> _Task directions_
State the number of lines that hold "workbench" in the records below, with no other words.

> _Entries supplied_

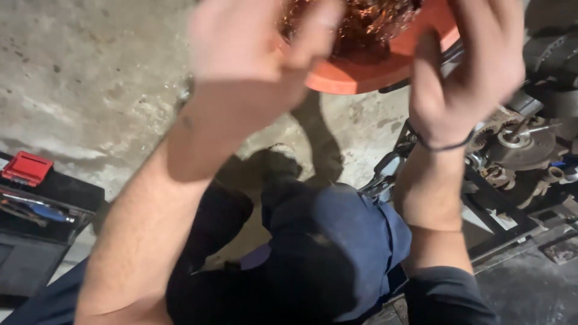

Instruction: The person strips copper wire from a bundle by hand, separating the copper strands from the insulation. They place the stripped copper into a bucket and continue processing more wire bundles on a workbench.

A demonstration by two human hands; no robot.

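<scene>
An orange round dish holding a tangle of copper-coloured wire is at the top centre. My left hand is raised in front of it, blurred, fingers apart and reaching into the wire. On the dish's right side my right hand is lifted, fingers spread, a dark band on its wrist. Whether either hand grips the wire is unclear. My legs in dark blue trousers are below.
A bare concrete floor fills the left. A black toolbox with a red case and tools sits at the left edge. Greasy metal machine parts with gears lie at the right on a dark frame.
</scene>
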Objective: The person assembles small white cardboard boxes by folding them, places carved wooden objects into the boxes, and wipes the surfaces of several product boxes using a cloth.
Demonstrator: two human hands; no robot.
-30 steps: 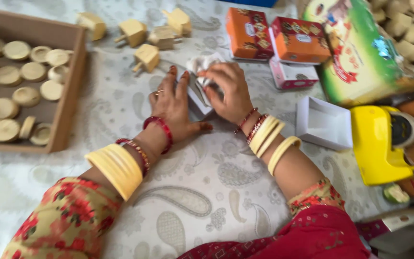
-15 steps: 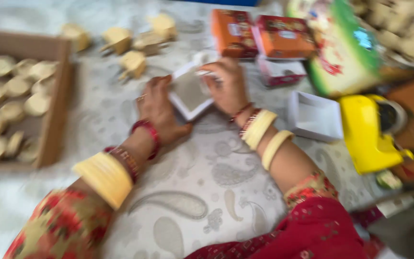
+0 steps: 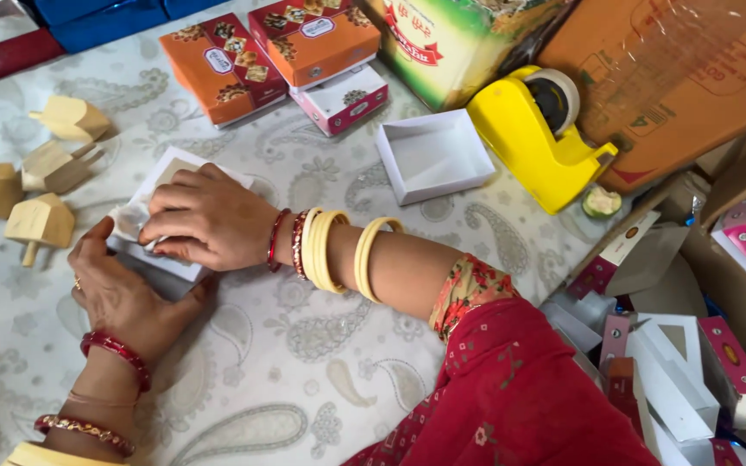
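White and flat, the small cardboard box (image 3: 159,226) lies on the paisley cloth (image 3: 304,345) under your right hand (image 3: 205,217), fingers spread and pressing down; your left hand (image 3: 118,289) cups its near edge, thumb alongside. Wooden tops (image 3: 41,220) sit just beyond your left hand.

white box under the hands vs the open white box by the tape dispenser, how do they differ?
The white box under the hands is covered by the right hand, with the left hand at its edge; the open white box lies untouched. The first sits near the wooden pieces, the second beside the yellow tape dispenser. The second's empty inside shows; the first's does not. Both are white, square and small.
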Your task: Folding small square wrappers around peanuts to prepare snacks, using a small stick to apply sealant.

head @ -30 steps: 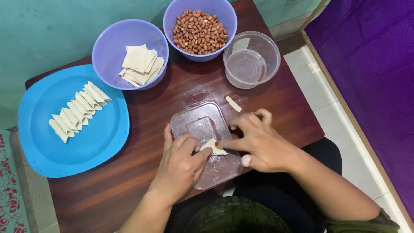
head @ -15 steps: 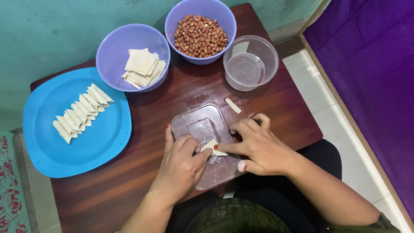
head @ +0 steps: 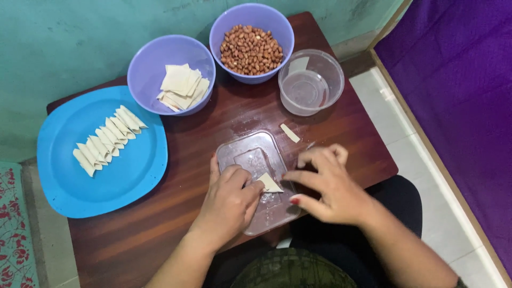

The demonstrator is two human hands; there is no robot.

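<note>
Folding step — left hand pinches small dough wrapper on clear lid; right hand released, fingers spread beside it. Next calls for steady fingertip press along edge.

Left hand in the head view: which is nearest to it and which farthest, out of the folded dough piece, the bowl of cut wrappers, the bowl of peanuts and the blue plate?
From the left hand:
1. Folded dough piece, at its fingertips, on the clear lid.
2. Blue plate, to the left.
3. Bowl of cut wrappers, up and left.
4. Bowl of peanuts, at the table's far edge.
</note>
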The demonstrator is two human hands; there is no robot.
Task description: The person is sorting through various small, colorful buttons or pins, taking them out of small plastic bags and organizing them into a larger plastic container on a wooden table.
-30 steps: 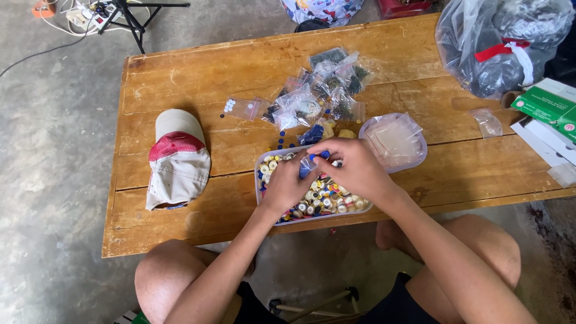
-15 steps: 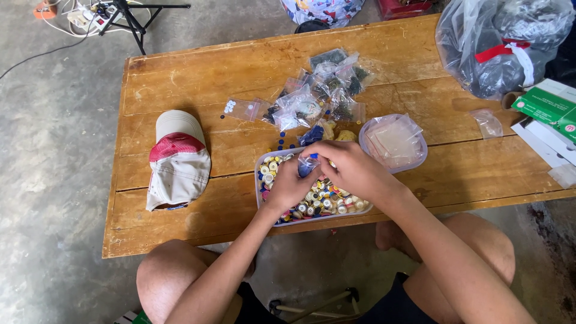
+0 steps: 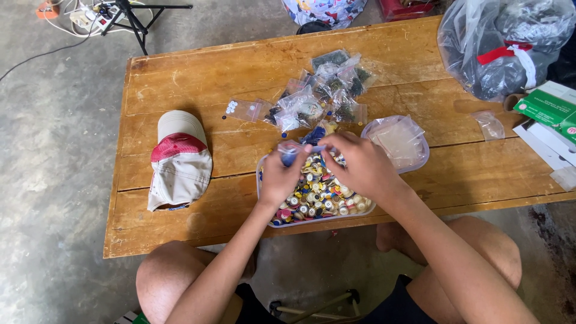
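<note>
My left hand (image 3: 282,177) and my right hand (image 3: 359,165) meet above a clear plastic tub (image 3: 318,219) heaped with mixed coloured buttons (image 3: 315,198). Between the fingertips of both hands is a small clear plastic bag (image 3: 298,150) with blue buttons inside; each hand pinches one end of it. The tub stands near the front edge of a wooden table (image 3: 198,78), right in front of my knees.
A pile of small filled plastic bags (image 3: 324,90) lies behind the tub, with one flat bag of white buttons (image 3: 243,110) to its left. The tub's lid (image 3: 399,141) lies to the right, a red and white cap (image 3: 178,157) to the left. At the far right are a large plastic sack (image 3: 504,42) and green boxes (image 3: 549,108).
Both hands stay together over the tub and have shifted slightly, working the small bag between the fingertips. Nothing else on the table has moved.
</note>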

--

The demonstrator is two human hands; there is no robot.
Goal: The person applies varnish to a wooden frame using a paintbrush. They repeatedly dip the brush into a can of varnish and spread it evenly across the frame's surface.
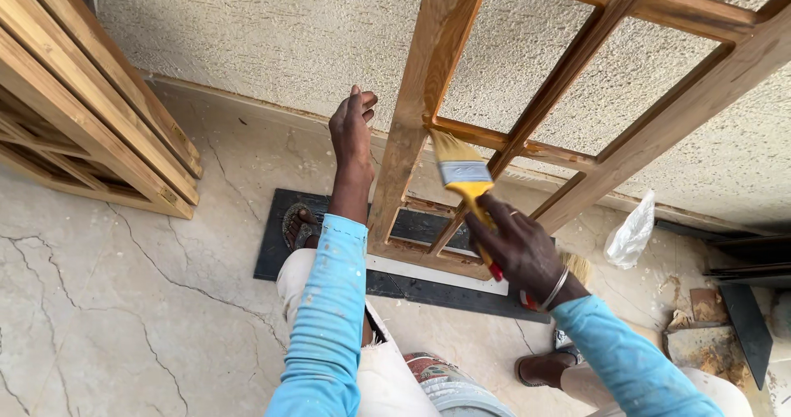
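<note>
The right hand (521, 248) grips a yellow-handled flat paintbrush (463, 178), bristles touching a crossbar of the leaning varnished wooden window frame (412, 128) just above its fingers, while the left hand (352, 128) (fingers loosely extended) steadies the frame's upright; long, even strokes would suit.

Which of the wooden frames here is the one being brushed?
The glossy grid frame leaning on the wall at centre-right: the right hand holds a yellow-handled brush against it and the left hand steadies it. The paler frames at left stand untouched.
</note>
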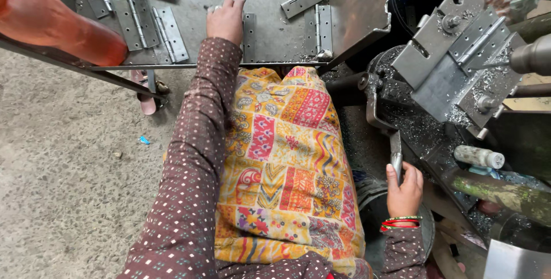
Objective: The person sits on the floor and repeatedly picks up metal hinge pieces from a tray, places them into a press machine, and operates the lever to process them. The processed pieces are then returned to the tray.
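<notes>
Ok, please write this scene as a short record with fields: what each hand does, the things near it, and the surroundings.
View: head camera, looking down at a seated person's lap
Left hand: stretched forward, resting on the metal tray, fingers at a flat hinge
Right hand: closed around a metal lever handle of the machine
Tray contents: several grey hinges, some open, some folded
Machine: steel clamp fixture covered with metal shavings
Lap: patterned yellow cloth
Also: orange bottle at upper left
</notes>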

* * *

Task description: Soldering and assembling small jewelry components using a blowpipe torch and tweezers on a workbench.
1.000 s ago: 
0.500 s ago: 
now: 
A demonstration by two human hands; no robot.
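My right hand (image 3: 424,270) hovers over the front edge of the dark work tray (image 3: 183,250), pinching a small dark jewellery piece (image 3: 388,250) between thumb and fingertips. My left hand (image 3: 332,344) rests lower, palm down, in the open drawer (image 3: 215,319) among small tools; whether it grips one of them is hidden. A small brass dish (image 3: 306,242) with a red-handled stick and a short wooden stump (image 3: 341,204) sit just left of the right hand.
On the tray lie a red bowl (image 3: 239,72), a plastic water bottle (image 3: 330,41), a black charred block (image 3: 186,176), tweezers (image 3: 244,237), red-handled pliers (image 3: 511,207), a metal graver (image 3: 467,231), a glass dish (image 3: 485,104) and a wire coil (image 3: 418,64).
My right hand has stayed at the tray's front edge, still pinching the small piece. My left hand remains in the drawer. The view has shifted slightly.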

> _Output of the task_
2